:: Exercise goal ::
Type out the lines below exactly, from the first through the line holding "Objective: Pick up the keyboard", and include no pictures.
------ Information shown ------
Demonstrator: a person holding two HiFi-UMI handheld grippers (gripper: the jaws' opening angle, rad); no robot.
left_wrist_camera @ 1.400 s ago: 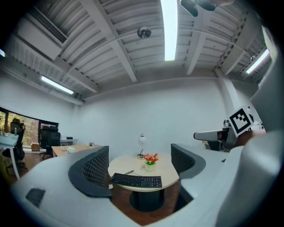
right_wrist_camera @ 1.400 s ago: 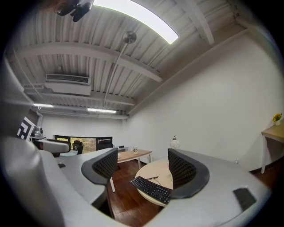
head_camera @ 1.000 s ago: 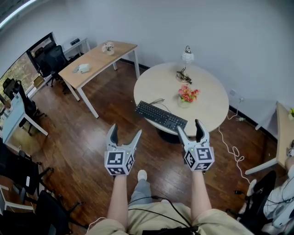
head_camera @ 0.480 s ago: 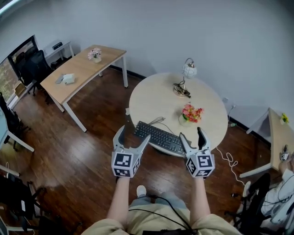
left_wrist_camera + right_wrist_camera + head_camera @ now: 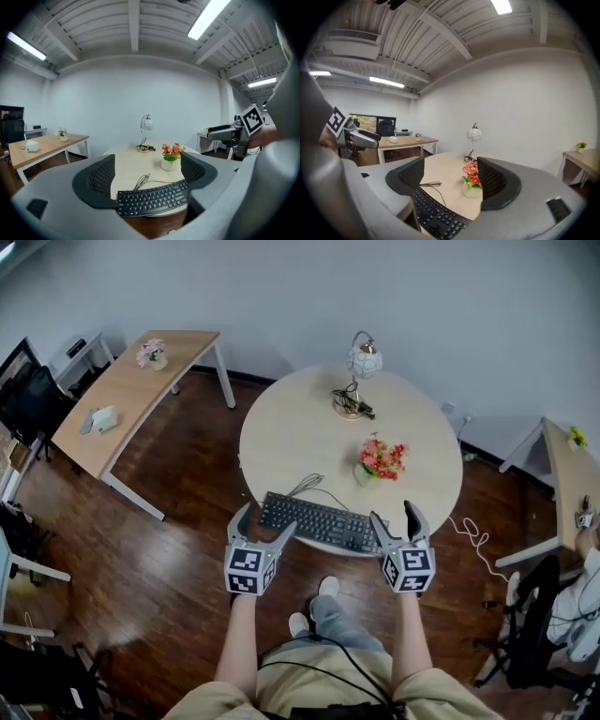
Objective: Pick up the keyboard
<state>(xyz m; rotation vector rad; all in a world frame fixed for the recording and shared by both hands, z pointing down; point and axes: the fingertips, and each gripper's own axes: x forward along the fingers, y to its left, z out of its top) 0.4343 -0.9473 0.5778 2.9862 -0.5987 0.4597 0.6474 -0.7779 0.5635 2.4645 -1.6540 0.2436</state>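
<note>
We hold both forearms stretched forward, side by side. The left gripper [image 5: 265,521] and right gripper [image 5: 394,514], each released with jaws apart, flank the keyboard [image 5: 319,521] lying along the surface's [image 5: 300,442] near edge. The tips possibly touch its ends.

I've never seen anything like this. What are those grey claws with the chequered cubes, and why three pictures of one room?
No robot here: a person holds a claw tool in each hand, the left gripper and the right gripper. The patterned cubes belong to them. One picture comes from a camera on the person's head, looking down; the other two from cameras riding on the grippers. On the round table are a black keyboard, a pot of flowers and a lamp. Both pairs of jaws stand apart, holding nothing, near the keyboard's ends.
</note>
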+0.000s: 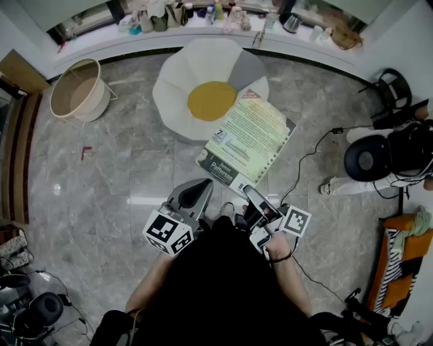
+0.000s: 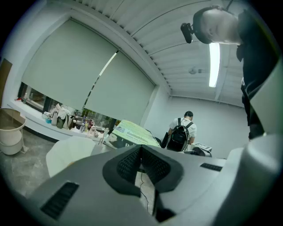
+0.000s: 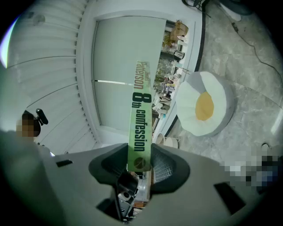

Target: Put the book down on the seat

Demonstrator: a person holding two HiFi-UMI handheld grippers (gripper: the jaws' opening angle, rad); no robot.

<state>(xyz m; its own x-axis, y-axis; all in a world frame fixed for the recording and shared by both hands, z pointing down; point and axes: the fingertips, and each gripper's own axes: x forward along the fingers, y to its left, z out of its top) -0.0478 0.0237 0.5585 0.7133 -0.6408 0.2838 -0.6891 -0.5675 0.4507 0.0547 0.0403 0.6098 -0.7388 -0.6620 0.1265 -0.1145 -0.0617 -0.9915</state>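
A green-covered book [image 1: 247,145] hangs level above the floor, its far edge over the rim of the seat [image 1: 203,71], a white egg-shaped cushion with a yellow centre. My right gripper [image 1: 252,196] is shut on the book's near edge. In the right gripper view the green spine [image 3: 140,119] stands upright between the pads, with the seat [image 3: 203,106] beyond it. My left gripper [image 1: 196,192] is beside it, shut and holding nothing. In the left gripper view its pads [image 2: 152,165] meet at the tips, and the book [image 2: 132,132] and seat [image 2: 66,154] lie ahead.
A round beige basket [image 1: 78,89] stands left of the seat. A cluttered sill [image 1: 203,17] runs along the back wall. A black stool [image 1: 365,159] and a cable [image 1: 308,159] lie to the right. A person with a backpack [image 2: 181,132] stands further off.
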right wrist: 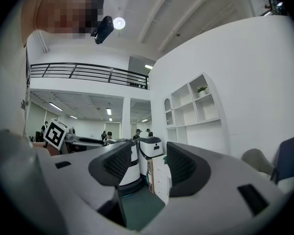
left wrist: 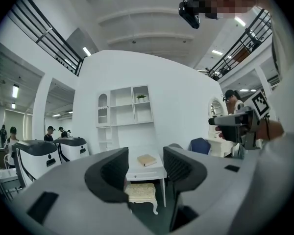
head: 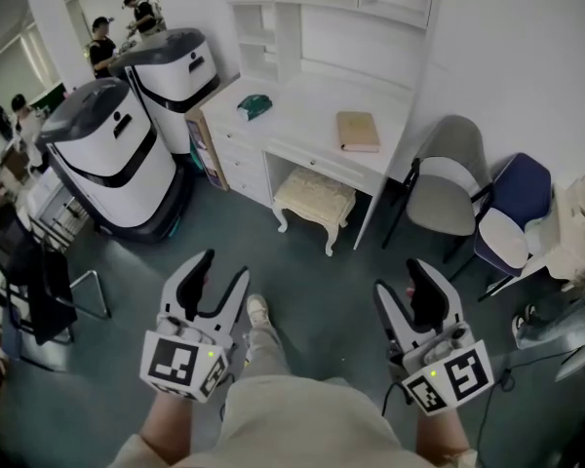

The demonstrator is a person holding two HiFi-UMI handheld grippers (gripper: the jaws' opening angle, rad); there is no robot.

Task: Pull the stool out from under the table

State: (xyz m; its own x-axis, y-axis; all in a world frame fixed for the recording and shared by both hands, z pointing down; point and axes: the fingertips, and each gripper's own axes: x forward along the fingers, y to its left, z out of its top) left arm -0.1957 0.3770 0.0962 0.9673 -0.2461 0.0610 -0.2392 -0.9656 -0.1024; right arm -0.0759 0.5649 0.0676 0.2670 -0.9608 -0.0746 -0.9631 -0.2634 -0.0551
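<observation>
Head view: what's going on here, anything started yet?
A person stands back from the white desk, a claw in each hand. The left claw and right claw are both open and empty, touching nothing. The cream stool sits tucked under the desk, not yet pulled out.

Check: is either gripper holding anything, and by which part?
Nothing held. Left gripper and right gripper both stand open and empty, short of the stool under the table.
</observation>
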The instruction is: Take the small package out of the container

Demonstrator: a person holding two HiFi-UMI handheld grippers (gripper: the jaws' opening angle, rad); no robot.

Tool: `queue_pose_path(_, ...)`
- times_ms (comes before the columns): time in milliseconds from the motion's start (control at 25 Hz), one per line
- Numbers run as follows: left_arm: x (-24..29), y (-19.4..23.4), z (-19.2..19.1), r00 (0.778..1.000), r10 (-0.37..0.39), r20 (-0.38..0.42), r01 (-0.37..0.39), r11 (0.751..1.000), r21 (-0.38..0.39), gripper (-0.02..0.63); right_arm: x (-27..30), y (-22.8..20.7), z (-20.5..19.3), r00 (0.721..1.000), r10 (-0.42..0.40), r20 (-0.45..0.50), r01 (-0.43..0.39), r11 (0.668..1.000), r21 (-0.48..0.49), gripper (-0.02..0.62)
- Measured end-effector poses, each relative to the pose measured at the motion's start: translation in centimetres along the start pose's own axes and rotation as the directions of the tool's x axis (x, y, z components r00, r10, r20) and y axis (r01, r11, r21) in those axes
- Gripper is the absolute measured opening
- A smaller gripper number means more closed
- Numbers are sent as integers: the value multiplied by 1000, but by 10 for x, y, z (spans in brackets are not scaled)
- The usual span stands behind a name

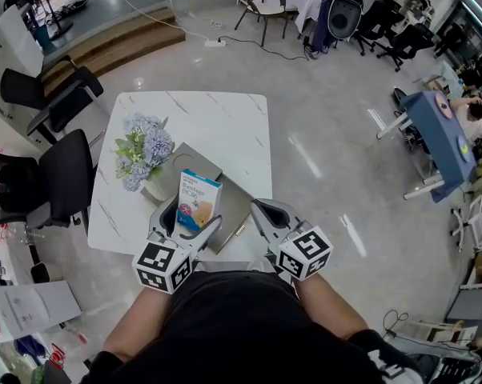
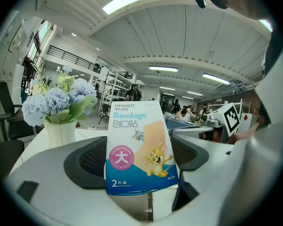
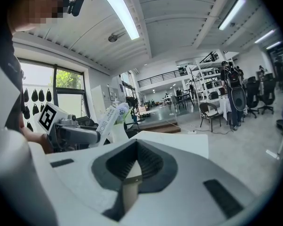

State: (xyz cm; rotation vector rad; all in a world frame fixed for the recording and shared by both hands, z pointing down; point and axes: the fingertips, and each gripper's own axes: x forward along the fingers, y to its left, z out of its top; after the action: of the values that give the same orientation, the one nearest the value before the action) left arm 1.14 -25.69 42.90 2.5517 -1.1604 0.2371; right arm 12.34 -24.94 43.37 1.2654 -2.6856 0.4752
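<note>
Bandage package [image 1: 198, 198], a small white and blue box with a cartoon print, stands upright in the left tongs [image 1: 189, 219]. They are clenched on its lower half from both sides. In the left gripper view the package [image 2: 139, 145] fills the gap between the two dark ribbed pads of the left tongs [image 2: 141, 160], its printed face turned to the camera and its bottom edge hanging free. In the head view it sits over the near left part of the container [image 1: 233, 202], a flat grey-brown case lying at the near edge of the white marbled surface [image 1: 217, 118]; whether the two touch cannot be told there.

The right tongs [image 1: 263, 209] are clenched on nothing, just right of the container's near corner. In the right gripper view the pads of the right tongs [image 3: 132, 171] meet with only a thin slit between them, and the package [image 3: 108, 118] shows edge-on at the left.

A white vase of pale blue flowers [image 1: 145, 157] stands on the surface just beyond and left of the package, and shows again in the left gripper view [image 2: 59, 108]. Black chairs [image 1: 61, 174] stand left of the surface.
</note>
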Motion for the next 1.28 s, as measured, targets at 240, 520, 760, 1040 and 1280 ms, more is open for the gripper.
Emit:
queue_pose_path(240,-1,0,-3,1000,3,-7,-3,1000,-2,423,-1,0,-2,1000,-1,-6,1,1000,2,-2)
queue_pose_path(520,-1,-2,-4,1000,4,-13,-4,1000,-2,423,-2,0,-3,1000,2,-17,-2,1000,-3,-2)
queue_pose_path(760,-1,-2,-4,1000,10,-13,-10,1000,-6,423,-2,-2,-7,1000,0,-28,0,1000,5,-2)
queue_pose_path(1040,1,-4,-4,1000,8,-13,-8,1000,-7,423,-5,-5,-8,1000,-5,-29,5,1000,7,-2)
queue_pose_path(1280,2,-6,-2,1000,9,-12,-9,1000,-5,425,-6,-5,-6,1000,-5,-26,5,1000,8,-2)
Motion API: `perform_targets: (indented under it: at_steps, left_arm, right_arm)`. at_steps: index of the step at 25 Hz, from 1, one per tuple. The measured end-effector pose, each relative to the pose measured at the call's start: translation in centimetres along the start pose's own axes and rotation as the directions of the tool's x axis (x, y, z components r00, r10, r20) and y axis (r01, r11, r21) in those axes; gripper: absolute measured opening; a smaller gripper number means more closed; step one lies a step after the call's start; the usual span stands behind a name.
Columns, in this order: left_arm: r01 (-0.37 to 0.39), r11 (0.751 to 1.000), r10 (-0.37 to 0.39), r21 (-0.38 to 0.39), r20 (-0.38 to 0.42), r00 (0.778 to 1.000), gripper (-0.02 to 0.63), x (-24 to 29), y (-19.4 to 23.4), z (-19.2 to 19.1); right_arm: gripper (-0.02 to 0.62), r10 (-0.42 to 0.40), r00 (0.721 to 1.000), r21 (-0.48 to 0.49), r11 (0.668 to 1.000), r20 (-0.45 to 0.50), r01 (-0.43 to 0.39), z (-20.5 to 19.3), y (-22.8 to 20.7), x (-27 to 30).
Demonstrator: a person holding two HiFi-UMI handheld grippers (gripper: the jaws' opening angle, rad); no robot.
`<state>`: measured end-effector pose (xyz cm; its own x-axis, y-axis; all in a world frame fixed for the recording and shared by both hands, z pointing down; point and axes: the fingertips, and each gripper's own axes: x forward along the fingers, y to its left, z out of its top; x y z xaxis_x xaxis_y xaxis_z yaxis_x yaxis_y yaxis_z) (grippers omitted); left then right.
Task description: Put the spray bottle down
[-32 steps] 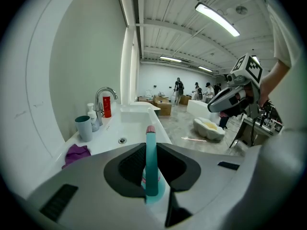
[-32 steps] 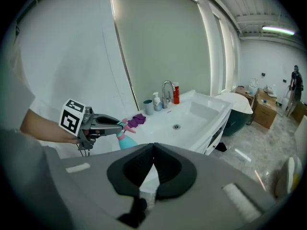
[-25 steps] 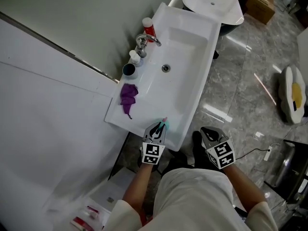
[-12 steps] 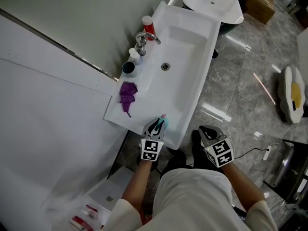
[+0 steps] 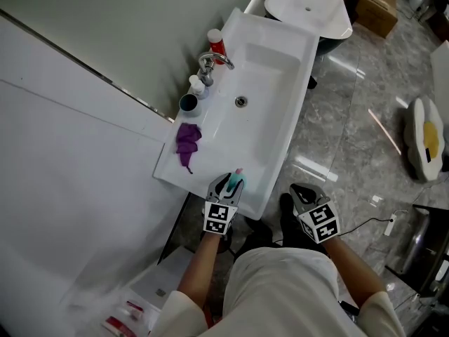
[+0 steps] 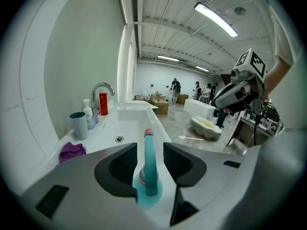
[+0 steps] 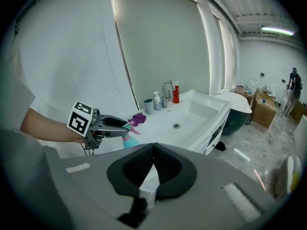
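The teal spray bottle (image 5: 236,181) with a pink tip stands upright on the near edge of the white sink counter (image 5: 210,175). My left gripper (image 5: 230,183) is around it, and its jaws have just been opening. In the left gripper view the bottle (image 6: 148,169) rises between the dark pads with a gap on each side, so the left gripper (image 6: 147,147) is open and not pressing it. My right gripper (image 5: 303,192) hangs off the counter's right side over the floor. Its jaws (image 7: 153,150) meet at the tips, shut on nothing.
A purple cloth (image 5: 186,140) lies on the counter's left end. Behind it stand a teal cup (image 5: 187,102), a white pump bottle (image 5: 197,84), the faucet (image 5: 210,60) and a red bottle (image 5: 217,39). A white bathtub (image 5: 309,5) stands beyond the sink.
The left gripper's jaws have spread apart from the spray bottle, which stays standing on the counter edge. Neither hand has shifted.
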<state>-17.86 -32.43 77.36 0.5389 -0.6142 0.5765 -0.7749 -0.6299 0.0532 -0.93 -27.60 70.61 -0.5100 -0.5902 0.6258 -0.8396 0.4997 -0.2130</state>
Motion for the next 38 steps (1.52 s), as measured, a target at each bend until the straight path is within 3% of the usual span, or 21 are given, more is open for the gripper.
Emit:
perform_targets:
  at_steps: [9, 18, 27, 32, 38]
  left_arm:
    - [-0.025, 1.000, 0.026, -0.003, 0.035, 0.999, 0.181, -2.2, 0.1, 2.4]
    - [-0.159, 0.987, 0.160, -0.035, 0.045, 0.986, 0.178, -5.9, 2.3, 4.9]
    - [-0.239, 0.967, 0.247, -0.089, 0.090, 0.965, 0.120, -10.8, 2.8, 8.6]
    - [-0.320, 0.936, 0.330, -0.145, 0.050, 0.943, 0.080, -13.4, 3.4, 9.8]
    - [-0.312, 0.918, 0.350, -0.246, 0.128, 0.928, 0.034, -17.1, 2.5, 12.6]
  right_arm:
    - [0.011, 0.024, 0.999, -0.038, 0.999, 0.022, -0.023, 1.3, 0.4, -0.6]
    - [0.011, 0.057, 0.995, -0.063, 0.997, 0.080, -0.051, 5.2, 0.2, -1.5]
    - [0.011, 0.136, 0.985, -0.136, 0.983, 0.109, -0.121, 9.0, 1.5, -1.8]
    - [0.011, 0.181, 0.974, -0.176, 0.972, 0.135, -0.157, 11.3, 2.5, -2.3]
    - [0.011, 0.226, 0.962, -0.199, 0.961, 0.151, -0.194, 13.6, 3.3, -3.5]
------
:: Your solution ::
Demonstrator: a person holding two HiFi-UMI handheld grippers (gripper: the jaws' opening angle, rad); no robot.
left_wrist_camera @ 1.400 s ago: 
right_wrist_camera @ 1.400 s ago: 
head_camera @ 1.000 s ago: 
head_camera @ 0.480 s ago: 
left_wrist_camera + right_wrist_camera + head_camera @ now: 
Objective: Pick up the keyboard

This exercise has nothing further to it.